Try it. Only the number is wanted: how many lines below include "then"?

=== Task material ===

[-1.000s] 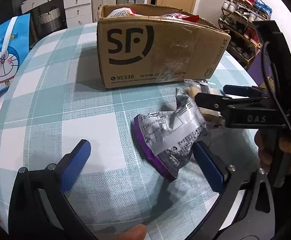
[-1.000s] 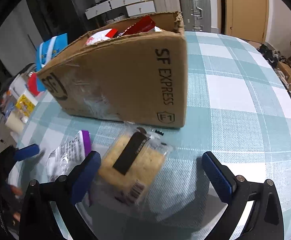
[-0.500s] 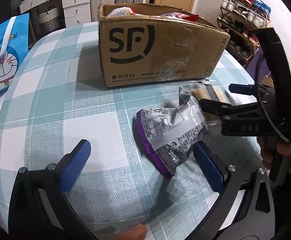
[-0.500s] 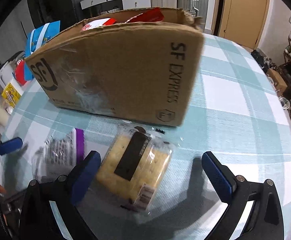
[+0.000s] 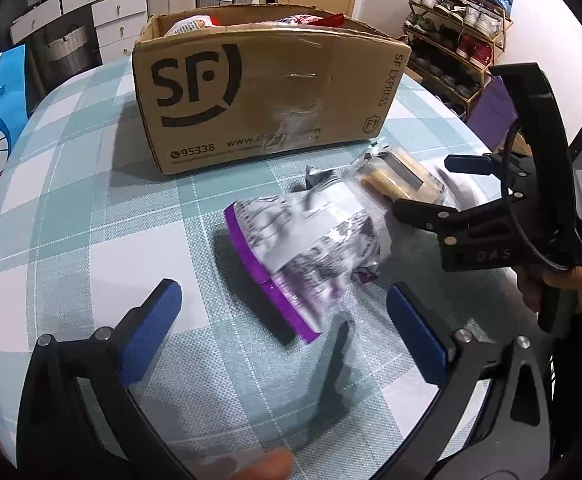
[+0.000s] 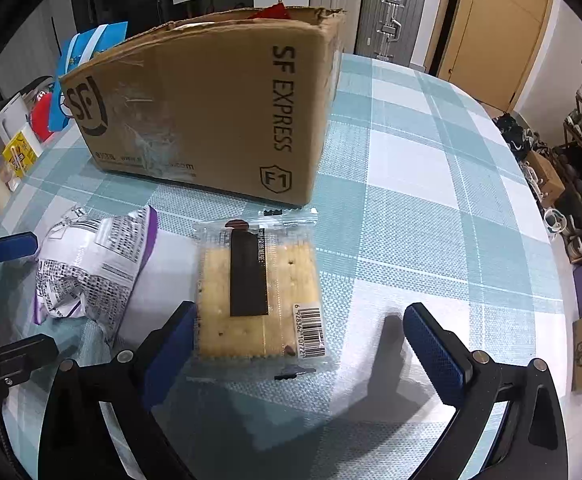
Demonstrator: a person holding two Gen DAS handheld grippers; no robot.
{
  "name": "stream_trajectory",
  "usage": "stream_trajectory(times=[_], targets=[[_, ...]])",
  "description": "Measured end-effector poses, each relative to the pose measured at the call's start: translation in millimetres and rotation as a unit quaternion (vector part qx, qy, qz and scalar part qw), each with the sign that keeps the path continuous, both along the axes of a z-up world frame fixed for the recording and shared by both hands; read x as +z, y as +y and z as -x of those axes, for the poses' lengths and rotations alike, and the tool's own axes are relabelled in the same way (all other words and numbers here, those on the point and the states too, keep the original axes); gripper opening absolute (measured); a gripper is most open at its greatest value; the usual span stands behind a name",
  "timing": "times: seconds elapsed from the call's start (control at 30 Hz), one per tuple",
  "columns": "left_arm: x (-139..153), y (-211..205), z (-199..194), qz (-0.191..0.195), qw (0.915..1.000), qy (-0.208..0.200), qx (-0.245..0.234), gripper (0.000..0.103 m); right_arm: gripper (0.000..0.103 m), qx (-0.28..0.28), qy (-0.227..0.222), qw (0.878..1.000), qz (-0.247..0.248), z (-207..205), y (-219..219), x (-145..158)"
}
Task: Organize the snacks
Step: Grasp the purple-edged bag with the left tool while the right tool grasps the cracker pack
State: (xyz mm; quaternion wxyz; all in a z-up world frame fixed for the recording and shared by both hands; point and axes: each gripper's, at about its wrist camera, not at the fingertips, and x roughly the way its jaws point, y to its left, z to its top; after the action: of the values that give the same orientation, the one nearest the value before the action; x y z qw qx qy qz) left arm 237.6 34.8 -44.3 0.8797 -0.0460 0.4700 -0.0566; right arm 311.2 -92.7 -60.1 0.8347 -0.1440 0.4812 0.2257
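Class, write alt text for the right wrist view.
An open right gripper hovers over a clear-wrapped cracker pack on a checked tablecloth. A crumpled purple-and-silver snack bag lies left; an SF Express cardboard box stands behind.

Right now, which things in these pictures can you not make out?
- Cardboard box contents: its walls hide all but a few tops, both views.
- Purple snack bag print: motion blur, left view.
- Cracker pack: partly behind right gripper, left view.
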Motion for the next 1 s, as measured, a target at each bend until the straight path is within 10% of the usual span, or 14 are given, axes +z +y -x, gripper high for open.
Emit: stream_trajectory(times=[0.2, 0.43, 1.0], targets=[[-1, 5, -2, 0.001, 1.0, -0.001, 0.008, 0.102, 0.101, 0.021, -0.01, 1.0, -0.007, 14, -1, 4], [4, 11, -1, 0.006, 0.9998, -0.015, 0.011, 0.102, 0.059, 0.051, 0.002, 0.998, -0.025, 32, 10, 12], [13, -1, -26, -0.008, 0.9991, -0.041, -0.006, 0.102, 0.059, 0.065, -0.013, 0.994, -0.087, 44, -26, 43]])
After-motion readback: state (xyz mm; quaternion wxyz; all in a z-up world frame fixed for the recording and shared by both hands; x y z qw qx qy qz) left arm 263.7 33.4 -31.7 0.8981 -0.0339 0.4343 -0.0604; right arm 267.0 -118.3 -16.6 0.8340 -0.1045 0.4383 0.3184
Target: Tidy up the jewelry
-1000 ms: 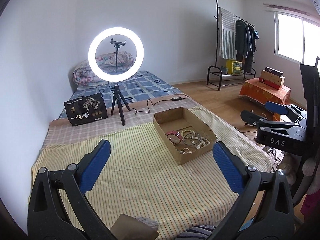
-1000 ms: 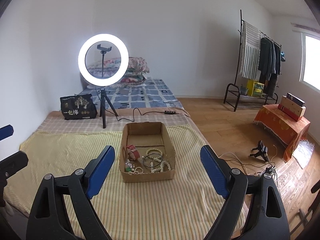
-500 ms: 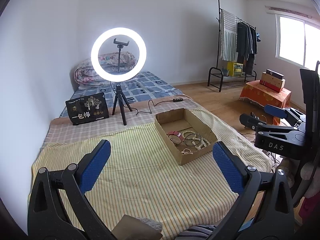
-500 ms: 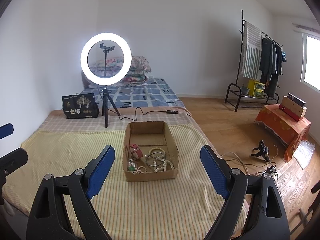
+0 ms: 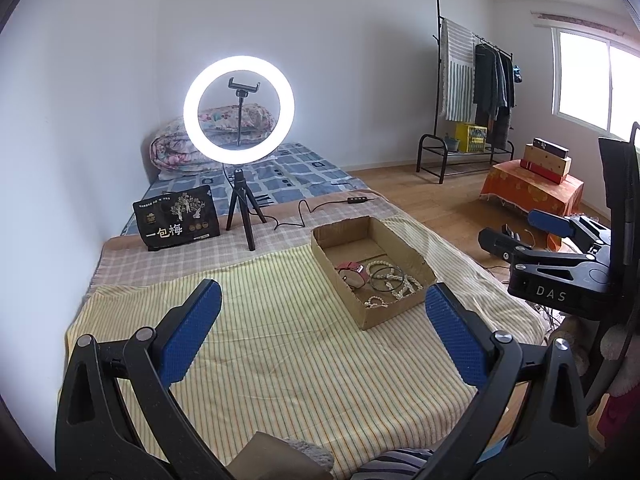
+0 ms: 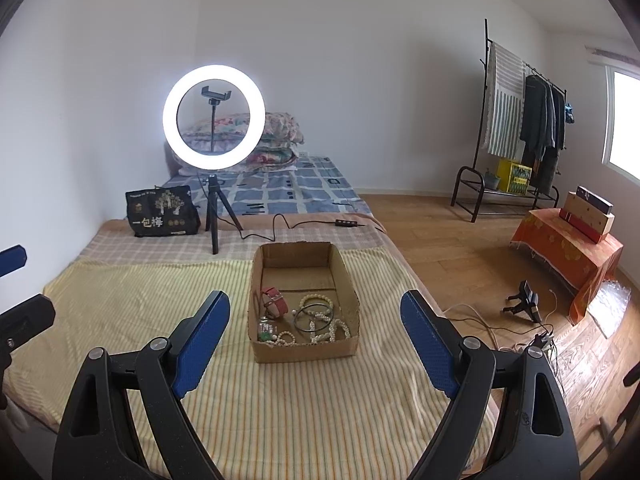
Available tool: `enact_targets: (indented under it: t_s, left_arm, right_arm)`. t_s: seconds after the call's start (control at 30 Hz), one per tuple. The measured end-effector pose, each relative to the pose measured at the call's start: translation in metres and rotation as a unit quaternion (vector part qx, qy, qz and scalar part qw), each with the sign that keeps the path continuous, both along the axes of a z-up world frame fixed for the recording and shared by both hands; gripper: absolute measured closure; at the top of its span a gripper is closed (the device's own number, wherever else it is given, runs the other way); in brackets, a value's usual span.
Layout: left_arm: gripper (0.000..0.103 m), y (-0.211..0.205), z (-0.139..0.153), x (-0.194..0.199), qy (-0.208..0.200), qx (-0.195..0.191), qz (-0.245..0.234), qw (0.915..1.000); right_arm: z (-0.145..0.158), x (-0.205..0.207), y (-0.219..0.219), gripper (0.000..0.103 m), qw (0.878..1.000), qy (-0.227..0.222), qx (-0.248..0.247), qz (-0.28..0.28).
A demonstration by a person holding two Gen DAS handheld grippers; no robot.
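An open cardboard box (image 6: 256, 292) sits on the yellow striped cloth (image 6: 132, 308); it also shows in the left wrist view (image 5: 404, 250). Inside lie a red strap watch (image 6: 275, 300), pearl bracelets (image 6: 332, 328), dark bangles (image 6: 310, 318) and a small green piece (image 6: 264, 334). My right gripper (image 6: 316, 334) is open and empty, held above the cloth just short of the box's near wall. My left gripper (image 5: 320, 320) is open and empty, left of the box. The right gripper's body (image 5: 560, 276) shows at the right of the left wrist view.
A lit ring light on a tripod (image 6: 214, 120) and a black printed bag (image 6: 162, 212) stand behind the box. A cable with a switch (image 6: 344, 222) lies beyond. The mattress edge runs right of the box; wood floor, a small tripod (image 6: 526, 302) and an orange-covered stand (image 6: 568, 244) lie beyond.
Both views have shifted slightly, so the box sits a little further right in each. Both grippers stay open and empty.
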State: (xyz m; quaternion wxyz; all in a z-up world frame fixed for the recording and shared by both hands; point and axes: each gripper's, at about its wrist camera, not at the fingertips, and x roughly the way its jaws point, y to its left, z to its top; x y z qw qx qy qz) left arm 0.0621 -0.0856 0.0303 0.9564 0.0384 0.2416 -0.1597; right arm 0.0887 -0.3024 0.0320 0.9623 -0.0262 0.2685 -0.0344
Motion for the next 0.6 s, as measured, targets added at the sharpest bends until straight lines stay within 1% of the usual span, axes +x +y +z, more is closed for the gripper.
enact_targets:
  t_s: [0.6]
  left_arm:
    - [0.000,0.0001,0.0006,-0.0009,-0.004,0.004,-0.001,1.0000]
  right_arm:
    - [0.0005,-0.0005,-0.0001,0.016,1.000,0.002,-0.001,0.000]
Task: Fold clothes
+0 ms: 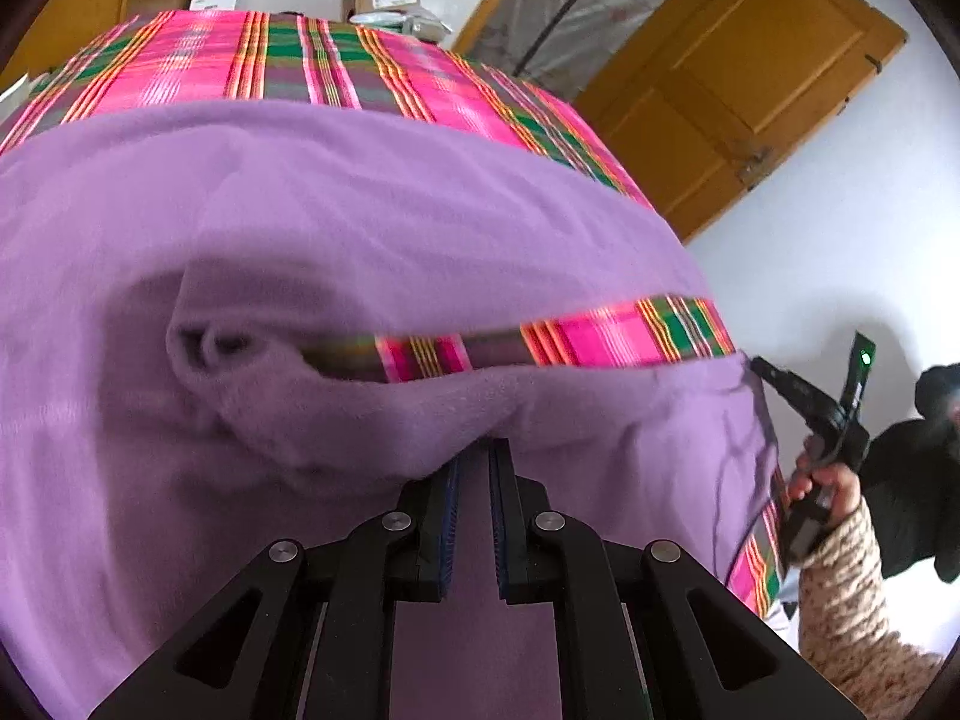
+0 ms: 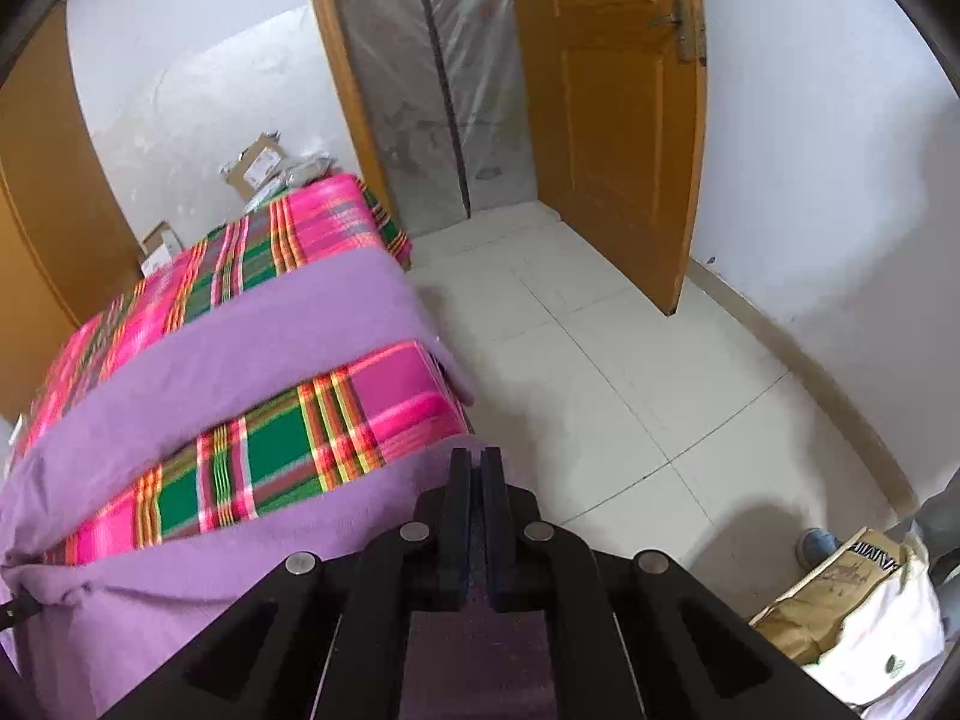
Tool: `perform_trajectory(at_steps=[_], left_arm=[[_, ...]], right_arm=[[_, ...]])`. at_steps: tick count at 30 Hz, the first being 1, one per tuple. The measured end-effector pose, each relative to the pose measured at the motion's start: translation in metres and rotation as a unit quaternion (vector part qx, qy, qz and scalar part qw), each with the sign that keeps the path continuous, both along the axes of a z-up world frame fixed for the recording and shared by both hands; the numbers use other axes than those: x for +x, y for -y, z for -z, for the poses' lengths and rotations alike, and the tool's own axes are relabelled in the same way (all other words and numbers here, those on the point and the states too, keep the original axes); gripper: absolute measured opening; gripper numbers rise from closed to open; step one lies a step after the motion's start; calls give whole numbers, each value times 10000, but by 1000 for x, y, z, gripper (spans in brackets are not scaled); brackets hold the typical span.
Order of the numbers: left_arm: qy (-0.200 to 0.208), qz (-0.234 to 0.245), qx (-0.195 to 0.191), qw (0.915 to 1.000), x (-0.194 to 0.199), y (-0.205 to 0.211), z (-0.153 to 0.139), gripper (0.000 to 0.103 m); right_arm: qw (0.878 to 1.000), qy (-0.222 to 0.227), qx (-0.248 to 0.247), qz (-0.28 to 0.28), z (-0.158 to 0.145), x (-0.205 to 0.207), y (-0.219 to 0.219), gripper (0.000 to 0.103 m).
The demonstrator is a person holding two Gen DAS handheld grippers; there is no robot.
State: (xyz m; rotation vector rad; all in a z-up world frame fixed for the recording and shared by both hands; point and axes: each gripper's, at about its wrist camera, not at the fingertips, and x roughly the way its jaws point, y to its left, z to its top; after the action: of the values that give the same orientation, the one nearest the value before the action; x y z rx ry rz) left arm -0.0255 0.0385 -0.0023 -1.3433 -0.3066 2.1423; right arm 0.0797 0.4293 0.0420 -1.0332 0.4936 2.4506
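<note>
While lifted, one purple garment (image 1: 336, 222) pinched; two grippers: left (image 1: 475, 456), right (image 2: 476, 468).

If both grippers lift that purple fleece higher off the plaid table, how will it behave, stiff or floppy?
Probably floppy: the purple fleece already sags in a soft fold between the left gripper and right gripper. It looks fuzzy, so likely not slippery in the pads. Its free part may drag on the plaid cloth.

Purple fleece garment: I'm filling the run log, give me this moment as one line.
stage: mid-fold | purple fleece garment: near edge lifted over pink plaid cloth | left hand-held gripper: pinching edge | right hand-held gripper: pinching edge
</note>
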Motion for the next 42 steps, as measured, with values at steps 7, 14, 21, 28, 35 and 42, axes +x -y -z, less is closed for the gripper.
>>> perform_trajectory(at_steps=[7,14,21,28,35,42], left_arm=[[30,-302,155,9994,-28,2,3,10],[91,-544,419,9976,-25,18,2,10],[-162,-683,549,9960,3,43,-21,10],[-290,-505,538,9969,55,63,-30,10],[-256,-207,279,9991,100,66,-18,10],[-62,-387,197,9990,114,80,1,10]], right_arm=[[9999,56,95,26,0,-3,1,3],[9998,-35,121,133,-4,1,2,3],[9989,-415,15,233,-29,28,0,4],[9978,-567,-65,-343,-39,74,17,19],[9979,-405,-501,0,0,111,17,35],[9979,-371,-528,113,1,89,19,42]])
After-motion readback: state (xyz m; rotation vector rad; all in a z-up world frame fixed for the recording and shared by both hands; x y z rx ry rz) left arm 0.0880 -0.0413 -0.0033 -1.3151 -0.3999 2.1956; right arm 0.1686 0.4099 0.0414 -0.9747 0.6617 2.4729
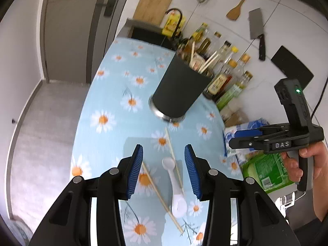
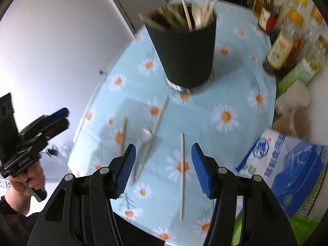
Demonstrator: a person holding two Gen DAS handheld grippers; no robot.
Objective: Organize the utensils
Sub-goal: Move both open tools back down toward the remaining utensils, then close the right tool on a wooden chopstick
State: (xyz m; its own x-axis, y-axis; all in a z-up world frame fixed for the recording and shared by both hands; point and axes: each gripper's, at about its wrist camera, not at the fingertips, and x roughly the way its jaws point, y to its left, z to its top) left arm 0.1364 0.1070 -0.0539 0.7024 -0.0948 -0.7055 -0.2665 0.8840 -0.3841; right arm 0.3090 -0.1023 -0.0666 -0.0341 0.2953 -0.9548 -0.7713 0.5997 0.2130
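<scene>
A dark utensil holder [image 1: 180, 88] [image 2: 184, 55] stands on the daisy tablecloth [image 1: 114, 102] [image 2: 235, 94], with chopsticks and a white spoon standing in it. A white spoon [image 1: 175, 186] [image 2: 144, 136] and loose chopsticks [image 1: 162, 198] [image 2: 181, 174] lie on the cloth. My left gripper [image 1: 163, 170] is open above the spoon and two chopsticks. My right gripper [image 2: 163, 168] is open above a single chopstick; it also shows at the right of the left wrist view [image 1: 242, 139].
Sauce bottles [image 1: 221, 65] [image 2: 285, 47] line the wall behind the holder. Bags and packets [image 2: 287, 164] [image 1: 268, 170] sit at the right edge. A cleaver [image 1: 257, 30], wooden spatula [image 1: 237, 6] and cutting board [image 1: 153, 4] hang on the wall.
</scene>
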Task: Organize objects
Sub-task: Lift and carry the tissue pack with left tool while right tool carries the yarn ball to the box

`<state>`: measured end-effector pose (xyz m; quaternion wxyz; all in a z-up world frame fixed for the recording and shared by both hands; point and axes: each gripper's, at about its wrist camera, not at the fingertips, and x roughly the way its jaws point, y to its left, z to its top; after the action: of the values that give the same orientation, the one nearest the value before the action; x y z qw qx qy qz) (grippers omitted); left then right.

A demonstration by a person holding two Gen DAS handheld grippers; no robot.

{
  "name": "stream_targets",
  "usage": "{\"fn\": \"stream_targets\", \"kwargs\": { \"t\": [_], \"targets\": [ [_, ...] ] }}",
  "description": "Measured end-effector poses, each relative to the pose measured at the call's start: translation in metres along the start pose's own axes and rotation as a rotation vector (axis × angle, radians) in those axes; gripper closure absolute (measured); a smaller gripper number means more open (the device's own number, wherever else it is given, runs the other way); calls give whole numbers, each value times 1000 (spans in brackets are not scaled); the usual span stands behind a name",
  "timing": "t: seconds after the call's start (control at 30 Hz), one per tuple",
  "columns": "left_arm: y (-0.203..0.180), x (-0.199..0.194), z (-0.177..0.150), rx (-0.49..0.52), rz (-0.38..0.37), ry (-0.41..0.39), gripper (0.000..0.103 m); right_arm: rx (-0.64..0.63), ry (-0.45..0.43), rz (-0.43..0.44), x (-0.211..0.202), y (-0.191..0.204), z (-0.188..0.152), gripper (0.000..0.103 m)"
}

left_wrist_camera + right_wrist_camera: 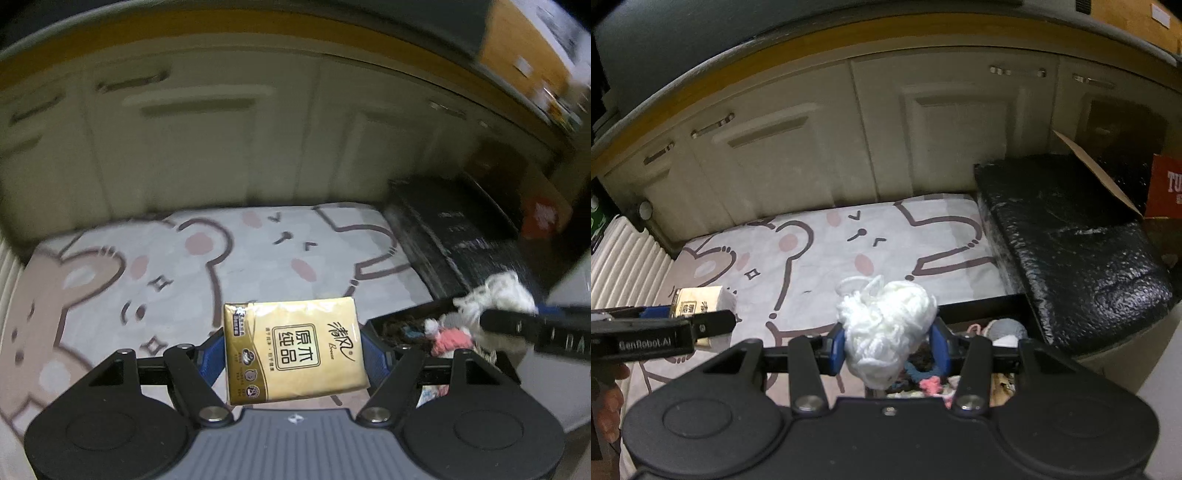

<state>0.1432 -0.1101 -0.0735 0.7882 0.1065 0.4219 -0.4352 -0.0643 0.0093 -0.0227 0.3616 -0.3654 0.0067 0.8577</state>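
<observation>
My left gripper (293, 350) is shut on a gold tissue pack (293, 350) with printed characters, held above the bear-print mat (184, 266). From the right wrist view the same pack (698, 304) shows at the left in that gripper (701, 321). My right gripper (888, 341) is shut on a loose ball of white yarn (886, 321), its blue pads (938, 343) pressing both sides. In the left wrist view this yarn (498, 295) hangs at the right, over a black box (406, 321) of mixed yarn balls, pink and grey among them.
Cream cabinet doors (820, 147) with metal handles run along the back. A black foam-wrapped block (1071, 236) lies right of the mat, with a cardboard flap and a red carton (1167, 192) behind it. A ribbed white panel (624, 254) borders the mat's left side.
</observation>
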Motion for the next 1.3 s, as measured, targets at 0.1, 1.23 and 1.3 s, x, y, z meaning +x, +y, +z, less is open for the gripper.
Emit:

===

Response area. 2